Applauditissimo alla Quinzaine des realisateurs del 69° Festival di Cannes, “La pazza gioia” di Paolo Virzì è una trascinante commedia al femminile con Valeria Bruni Tedeschi e Micaela Ramazzotti. Una storia d’amicizia che inizia spinto dalla comica imprevedibilità della prima e vira poi verso la commuovente vicenda della seconda.
Siamo in Toscana in una struttura che ospita donne con problemi psichiatrici sottoposte a restrizione della libertà, praticamente gli eredi dei carceri psichiatrico giudiziari. Beatrice Morandini Valdirana (Bruni Tedeschi) è un’eccentrica signora vestita lussuosamente, convinta di frequentare il bel mondo ed essere in confidenza con i potenti della Terra.

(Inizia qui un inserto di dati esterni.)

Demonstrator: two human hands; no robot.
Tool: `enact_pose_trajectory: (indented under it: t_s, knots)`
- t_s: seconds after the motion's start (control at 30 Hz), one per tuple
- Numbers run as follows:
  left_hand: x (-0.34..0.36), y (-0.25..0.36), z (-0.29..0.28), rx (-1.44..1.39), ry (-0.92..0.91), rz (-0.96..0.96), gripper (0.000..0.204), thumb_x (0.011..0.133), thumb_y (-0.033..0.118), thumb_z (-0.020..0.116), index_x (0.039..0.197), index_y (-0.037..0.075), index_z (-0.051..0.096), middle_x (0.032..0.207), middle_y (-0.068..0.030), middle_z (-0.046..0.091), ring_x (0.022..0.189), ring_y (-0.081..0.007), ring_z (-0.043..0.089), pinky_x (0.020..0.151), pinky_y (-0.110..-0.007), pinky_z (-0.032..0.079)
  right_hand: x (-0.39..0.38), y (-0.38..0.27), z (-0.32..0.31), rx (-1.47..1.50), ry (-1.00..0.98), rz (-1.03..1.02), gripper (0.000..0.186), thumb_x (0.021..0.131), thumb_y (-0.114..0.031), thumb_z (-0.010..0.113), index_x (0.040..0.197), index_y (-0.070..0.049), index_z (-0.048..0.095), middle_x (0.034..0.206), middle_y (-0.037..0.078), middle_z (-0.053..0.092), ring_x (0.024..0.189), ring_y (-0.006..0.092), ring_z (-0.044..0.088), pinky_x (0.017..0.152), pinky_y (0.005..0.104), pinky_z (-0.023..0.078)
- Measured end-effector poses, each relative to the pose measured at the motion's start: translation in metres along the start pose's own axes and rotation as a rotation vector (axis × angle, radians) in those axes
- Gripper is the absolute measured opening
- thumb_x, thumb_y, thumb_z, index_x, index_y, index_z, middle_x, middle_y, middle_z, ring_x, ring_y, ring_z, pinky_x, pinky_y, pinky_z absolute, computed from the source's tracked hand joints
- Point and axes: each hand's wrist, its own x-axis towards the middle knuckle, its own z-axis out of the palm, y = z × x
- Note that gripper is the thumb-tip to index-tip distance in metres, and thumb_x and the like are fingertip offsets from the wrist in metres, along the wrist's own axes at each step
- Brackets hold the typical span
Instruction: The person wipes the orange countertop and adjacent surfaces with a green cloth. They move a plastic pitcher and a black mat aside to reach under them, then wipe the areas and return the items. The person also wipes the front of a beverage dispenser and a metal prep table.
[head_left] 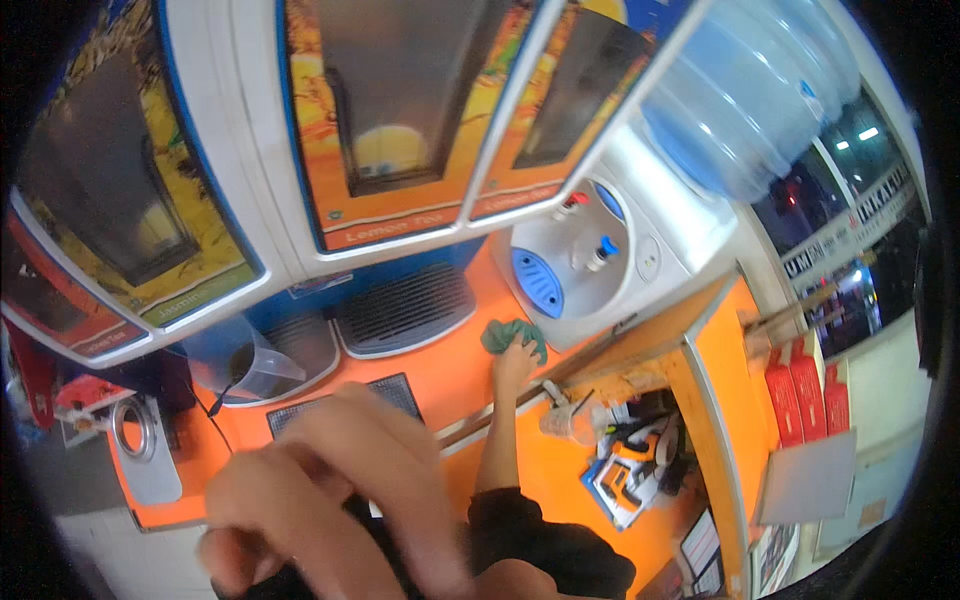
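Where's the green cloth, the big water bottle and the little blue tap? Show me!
Green cloth [503, 335]: head view, on its bunched middle.
Big water bottle [745, 105]: head view, on its clear bluish side.
Little blue tap [607, 247]: head view, on its blue top.

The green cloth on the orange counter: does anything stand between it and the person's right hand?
Nothing visible does: the right hand touches the green cloth directly. The water dispenser stands beside the cloth, not between them.
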Motion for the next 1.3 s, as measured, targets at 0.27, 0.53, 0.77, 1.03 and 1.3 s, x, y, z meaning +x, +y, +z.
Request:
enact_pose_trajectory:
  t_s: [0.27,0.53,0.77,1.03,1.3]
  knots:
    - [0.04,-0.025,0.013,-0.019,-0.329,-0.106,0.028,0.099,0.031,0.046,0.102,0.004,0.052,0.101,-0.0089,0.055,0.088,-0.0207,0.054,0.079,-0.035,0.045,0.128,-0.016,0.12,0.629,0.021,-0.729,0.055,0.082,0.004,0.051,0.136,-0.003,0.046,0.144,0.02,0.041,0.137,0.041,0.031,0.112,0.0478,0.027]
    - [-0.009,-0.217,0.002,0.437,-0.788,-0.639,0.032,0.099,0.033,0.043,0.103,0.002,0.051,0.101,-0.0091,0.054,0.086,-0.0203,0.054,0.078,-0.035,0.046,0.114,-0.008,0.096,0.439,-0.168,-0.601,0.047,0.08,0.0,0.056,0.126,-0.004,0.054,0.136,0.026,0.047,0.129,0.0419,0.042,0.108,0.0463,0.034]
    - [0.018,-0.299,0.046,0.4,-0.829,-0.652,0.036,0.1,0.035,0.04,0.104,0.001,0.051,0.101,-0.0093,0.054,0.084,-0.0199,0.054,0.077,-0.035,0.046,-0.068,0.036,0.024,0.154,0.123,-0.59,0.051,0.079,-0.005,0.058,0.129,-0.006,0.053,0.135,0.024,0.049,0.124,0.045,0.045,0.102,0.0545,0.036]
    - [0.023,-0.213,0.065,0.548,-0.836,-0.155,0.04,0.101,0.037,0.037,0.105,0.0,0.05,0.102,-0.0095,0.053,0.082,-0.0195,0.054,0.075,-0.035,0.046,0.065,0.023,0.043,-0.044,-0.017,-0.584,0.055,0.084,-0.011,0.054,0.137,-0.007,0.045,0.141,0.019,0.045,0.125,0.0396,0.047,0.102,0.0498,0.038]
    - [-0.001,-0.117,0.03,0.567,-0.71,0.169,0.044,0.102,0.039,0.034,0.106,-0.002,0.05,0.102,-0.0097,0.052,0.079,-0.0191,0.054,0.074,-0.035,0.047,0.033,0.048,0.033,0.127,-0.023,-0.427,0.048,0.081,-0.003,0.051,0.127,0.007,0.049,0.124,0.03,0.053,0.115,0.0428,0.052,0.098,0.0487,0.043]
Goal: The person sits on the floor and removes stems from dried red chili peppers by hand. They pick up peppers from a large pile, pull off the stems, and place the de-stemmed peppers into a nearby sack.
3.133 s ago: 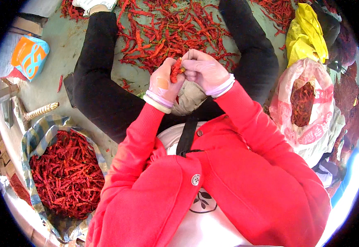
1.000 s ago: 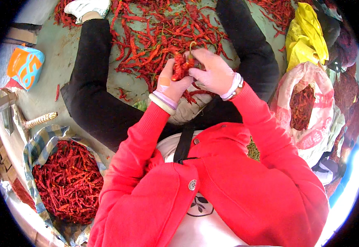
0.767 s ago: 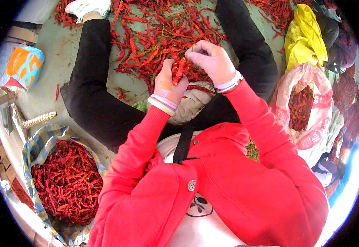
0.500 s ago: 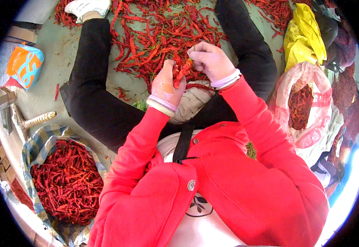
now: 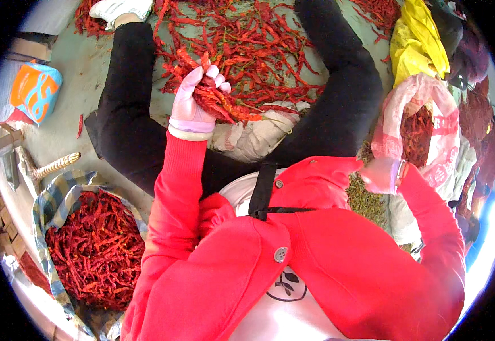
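Several chilies (image 5: 218, 103) — wrinkled, slender — fill the left hand (image 5: 190, 109).

The right grip (image 5: 380, 175) is blurred; whether anything is held there cannot be told. The left grip (image 5: 190, 107) is partly hidden by red peppers (image 5: 216, 103); beyond it, a pepper pile (image 5: 247, 46) and white shoe (image 5: 123, 8) are cut off by the top edge.
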Demonstrator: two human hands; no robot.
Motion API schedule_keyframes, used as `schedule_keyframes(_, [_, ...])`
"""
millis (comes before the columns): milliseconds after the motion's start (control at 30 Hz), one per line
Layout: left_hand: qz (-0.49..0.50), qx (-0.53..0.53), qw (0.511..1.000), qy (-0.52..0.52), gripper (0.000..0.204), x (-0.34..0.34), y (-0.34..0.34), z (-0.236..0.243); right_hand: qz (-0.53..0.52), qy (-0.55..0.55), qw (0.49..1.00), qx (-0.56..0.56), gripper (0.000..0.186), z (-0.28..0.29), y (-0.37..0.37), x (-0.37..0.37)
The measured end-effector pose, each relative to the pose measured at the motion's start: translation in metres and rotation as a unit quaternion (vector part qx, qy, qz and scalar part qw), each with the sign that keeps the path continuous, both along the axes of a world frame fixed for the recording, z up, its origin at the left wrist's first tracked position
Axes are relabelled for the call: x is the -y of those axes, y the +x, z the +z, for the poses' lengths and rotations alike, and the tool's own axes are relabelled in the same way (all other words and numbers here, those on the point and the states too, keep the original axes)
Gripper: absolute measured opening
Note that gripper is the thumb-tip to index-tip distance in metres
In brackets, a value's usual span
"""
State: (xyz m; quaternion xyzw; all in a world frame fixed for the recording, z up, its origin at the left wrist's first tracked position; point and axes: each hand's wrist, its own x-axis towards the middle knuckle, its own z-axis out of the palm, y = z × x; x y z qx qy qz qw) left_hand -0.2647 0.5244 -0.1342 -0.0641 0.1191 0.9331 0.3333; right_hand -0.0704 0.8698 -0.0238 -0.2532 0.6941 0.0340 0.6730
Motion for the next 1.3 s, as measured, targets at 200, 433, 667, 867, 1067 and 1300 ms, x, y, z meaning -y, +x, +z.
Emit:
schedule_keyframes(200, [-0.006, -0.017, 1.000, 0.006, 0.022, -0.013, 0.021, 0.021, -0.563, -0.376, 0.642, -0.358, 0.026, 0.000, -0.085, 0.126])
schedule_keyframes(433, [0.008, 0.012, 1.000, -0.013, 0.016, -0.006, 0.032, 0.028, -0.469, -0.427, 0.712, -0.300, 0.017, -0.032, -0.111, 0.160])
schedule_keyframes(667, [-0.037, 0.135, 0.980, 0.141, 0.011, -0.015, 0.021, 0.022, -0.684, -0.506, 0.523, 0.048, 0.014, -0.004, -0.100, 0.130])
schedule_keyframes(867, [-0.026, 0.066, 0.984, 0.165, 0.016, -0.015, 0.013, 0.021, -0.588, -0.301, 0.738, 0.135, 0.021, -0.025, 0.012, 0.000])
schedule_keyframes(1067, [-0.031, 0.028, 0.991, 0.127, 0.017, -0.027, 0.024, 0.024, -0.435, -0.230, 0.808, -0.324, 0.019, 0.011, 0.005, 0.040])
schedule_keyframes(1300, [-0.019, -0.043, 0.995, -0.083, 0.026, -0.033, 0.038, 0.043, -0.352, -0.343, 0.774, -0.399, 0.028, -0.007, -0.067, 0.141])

Un giorno arriva nella casa alloggio Donatella Morelli (Ramazzotti), tatuata, silenziosa e chiusa in sé stessa. Le due all’inizio non legano, ma inaspettatamente diventano molto amiche, pur nella loro diversità, e sfruttano un’uscita in gruppo per una folle fuga improvvisata.
Un’avventura che cita esplicitamente “Thelma e Louise” che le porterà a sviluppare un rapporto, prendere coscienza della loro situazione e fare i conti con passati anche dolorosi. Le due donne cercano nella libertà destinata a esaurirsi un affrancamento da vissuti così diversi (una è di estrazione altoborghese, lo conferma anche la villa materna, l’altra proviene da una famiglia popolare) ma accomunati dalla sofferenza, dall’inganno e dalla perdita.
In una delle varie tappe della scorribanda, tra Montecatini, Orbetello e Viareggio, le due capitano sul set di un film, la regista del quale è interpretata, in un breve cameo, da Francesca Archibugi che è anche cosceneggiatrice de “La pazza gioia” insieme con Virzì.
Tra i ruoli di supporto spiccano quelli di Valentina Carnelutti, dottoressa che si prende molto a cuore le pazienti, e di un dimesso Marco Messeri come padre della Ramazzotti. La canzone “Senza fine” di Gino Paoli fa un po’ da filo conduttore, mentre il film, più che alla ricerca di una compattezza, si muove per impennate e accelerazioni improvvise. “La pazza gioia” è una pellicola piena di vita e di sentimenti contrastanti, com’è nello stile del regista livornese di “Ovosodo”, “La prima cosa bella” e “Il capitale umano”. E se le risate sono piene, la commozione nel finale è vera e dà a un film oscillante (e forse non potrebbe essere diversamente) un valore importante. Per il regista toscano è un altro affacciarsi sul panorama internazionale (ma fu anni fa in concorso a Locarno con “Baci e abbracci”) dopo la candidatura all’Oscar per “Il capitale umano” e gli può offrire la possibilità di una nuova dimensione.